• **To do**:
Give back the whole listing exactly as written, leaving out each picture.

• **Recorded data**:
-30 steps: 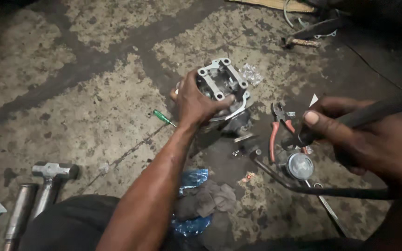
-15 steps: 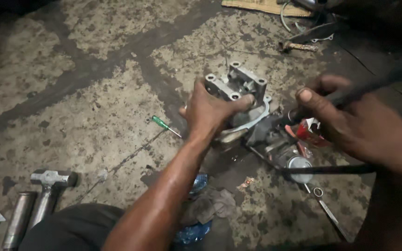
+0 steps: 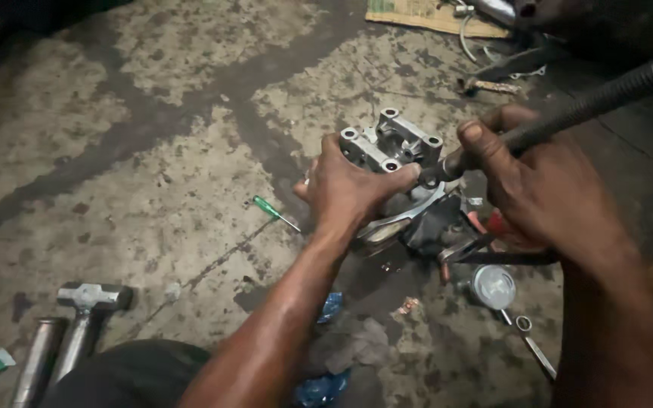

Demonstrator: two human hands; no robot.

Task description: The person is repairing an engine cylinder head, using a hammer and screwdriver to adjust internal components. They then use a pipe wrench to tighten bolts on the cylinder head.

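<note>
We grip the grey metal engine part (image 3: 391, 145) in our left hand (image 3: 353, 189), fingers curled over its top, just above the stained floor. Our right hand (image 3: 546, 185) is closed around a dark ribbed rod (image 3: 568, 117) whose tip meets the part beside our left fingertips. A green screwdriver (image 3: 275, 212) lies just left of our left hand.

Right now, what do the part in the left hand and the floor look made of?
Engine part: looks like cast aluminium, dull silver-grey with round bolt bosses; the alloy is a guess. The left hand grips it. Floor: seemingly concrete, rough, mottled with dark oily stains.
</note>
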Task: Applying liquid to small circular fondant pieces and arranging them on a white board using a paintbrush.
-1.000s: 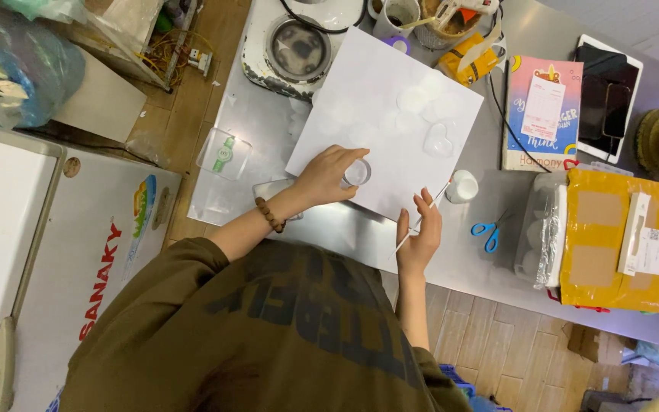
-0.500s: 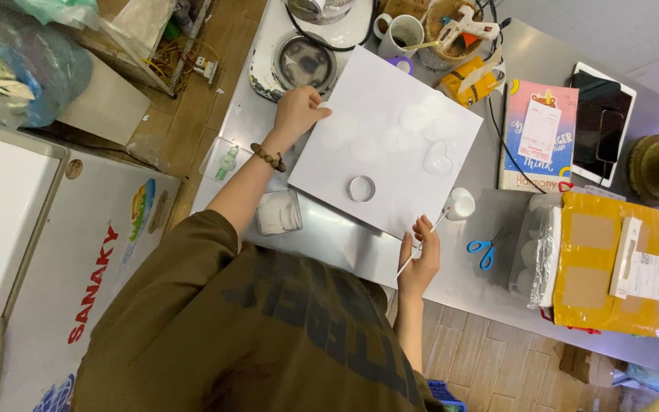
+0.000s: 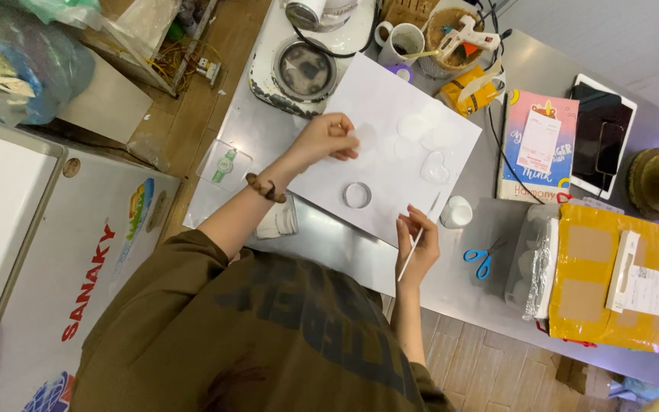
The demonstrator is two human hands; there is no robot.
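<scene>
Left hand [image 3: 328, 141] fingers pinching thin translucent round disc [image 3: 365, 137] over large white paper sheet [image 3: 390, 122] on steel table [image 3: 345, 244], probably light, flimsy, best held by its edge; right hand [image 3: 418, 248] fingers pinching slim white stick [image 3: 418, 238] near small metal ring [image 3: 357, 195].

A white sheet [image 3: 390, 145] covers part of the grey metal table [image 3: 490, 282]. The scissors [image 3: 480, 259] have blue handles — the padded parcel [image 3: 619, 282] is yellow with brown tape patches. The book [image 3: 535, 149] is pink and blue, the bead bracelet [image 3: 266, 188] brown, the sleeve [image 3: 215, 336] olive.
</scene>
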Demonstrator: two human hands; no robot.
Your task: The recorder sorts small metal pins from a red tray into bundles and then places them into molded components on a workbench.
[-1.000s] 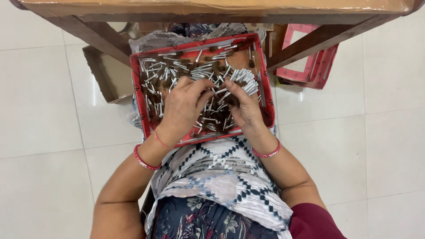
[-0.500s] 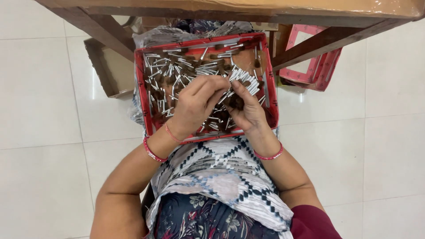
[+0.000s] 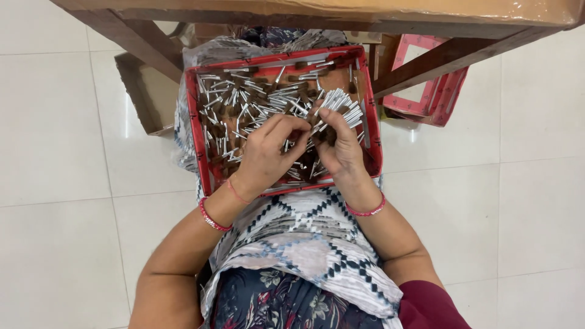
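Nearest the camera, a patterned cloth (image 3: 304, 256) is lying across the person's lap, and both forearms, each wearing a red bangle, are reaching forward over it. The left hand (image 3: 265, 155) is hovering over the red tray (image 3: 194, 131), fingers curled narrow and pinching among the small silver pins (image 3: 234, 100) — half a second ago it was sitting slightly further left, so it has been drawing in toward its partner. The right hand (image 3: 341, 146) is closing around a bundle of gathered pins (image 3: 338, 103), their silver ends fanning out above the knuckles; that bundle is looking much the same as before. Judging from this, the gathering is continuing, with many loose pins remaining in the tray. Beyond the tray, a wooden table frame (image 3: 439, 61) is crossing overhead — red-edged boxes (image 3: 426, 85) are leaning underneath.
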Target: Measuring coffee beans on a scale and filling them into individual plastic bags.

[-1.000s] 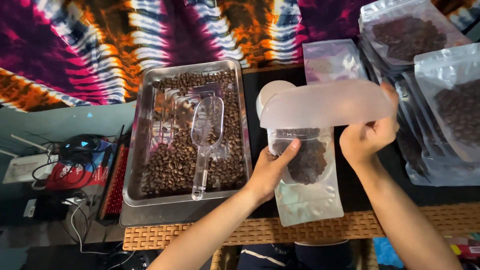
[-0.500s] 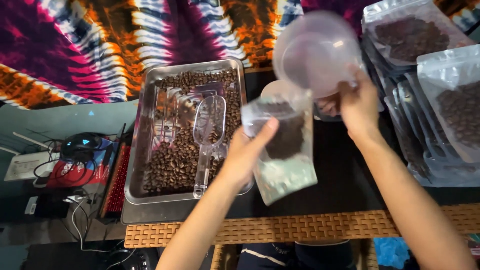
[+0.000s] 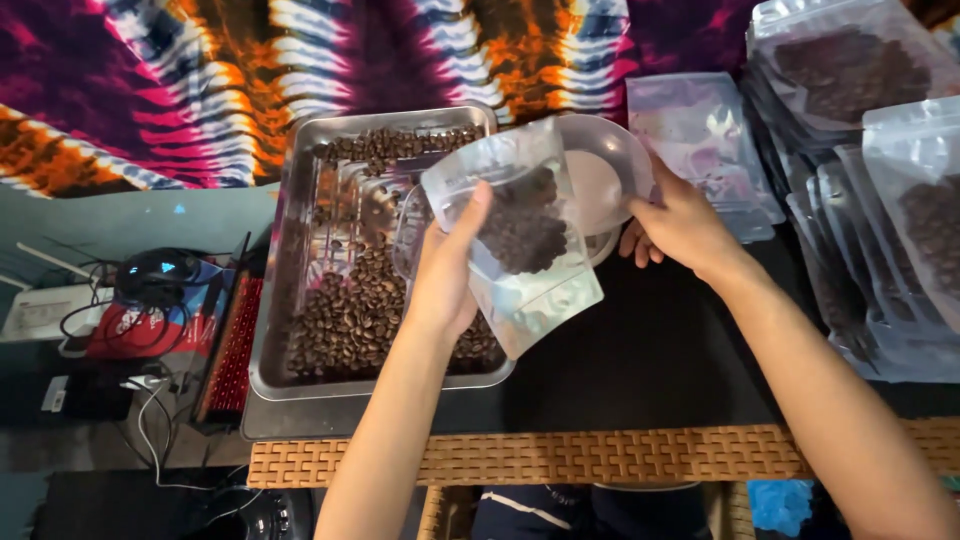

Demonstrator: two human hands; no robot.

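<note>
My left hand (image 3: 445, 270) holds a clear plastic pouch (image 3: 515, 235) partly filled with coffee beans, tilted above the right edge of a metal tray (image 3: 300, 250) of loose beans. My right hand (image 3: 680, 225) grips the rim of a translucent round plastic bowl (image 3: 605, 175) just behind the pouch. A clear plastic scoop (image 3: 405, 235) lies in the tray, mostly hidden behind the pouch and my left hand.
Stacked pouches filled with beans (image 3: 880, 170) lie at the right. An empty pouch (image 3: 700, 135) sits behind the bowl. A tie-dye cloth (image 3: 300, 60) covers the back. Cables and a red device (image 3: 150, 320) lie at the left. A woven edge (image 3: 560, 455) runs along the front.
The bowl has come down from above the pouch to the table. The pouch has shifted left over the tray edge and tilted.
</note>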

• **Answer to this problem**:
-30 steps: 
-15 steps: 
+0 steps: 

Demonstrator: two human hands; no robot.

Task description: The person is repairing an engine cylinder head, using a hammer and screwdriver to adjust internal components. They then use a pipe wrench to tighten bolts on the cylinder head.

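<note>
We grip the grey metal engine part (image 3: 391, 145) in our left hand (image 3: 353, 189), fingers curled over its top, just above the stained floor. Our right hand (image 3: 546, 185) is closed around a dark ribbed rod (image 3: 568, 117) whose tip meets the part beside our left fingertips. A green screwdriver (image 3: 275, 212) lies just left of our left hand.

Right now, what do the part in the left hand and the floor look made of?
Engine part: looks like cast aluminium, dull silver-grey with round bolt bosses; the alloy is a guess. The left hand grips it. Floor: seemingly concrete, rough, mottled with dark oily stains.
</note>
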Task: Applying liquid to small circular fondant pieces and arranging them on a white board using a paintbrush.
-1.000s: 
-0.500s: 
+0.000s: 
The demonstrator is two human hands; there is no robot.
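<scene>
Left hand [image 3: 328, 141] fingers pinching thin translucent round disc [image 3: 365, 137] over large white paper sheet [image 3: 390, 122] on steel table [image 3: 345, 244], probably light, flimsy, best held by its edge; right hand [image 3: 418, 248] fingers pinching slim white stick [image 3: 418, 238] near small metal ring [image 3: 357, 195].

A white sheet [image 3: 390, 145] covers part of the grey metal table [image 3: 490, 282]. The scissors [image 3: 480, 259] have blue handles — the padded parcel [image 3: 619, 282] is yellow with brown tape patches. The book [image 3: 535, 149] is pink and blue, the bead bracelet [image 3: 266, 188] brown, the sleeve [image 3: 215, 336] olive.
</scene>
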Demonstrator: two human hands; no robot.
Your task: The recorder sorts small metal pins from a red tray into bundles and then places them into molded components on a workbench.
[-1.000s] 
[-0.500s] 
[+0.000s] 
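Nearest the camera, a patterned cloth (image 3: 304, 256) is lying across the person's lap, and both forearms, each wearing a red bangle, are reaching forward over it. The left hand (image 3: 265, 155) is hovering over the red tray (image 3: 194, 131), fingers curled narrow and pinching among the small silver pins (image 3: 234, 100) — half a second ago it was sitting slightly further left, so it has been drawing in toward its partner. The right hand (image 3: 341, 146) is closing around a bundle of gathered pins (image 3: 338, 103), their silver ends fanning out above the knuckles; that bundle is looking much the same as before. Judging from this, the gathering is continuing, with many loose pins remaining in the tray. Beyond the tray, a wooden table frame (image 3: 439, 61) is crossing overhead — red-edged boxes (image 3: 426, 85) are leaning underneath.
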Target: Measuring coffee beans on a scale and filling them into individual plastic bags.

[-1.000s] 
[-0.500s] 
[+0.000s] 

Demonstrator: two human hands; no robot.

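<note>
My left hand (image 3: 445, 270) holds a clear plastic pouch (image 3: 515, 235) partly filled with coffee beans, tilted above the right edge of a metal tray (image 3: 300, 250) of loose beans. My right hand (image 3: 680, 225) grips the rim of a translucent round plastic bowl (image 3: 605, 175) just behind the pouch. A clear plastic scoop (image 3: 405, 235) lies in the tray, mostly hidden behind the pouch and my left hand.
Stacked pouches filled with beans (image 3: 880, 170) lie at the right. An empty pouch (image 3: 700, 135) sits behind the bowl. A tie-dye cloth (image 3: 300, 60) covers the back. Cables and a red device (image 3: 150, 320) lie at the left. A woven edge (image 3: 560, 455) runs along the front.
The bowl has come down from above the pouch to the table. The pouch has shifted left over the tray edge and tilted.
</note>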

Work on the exercise is now concluded.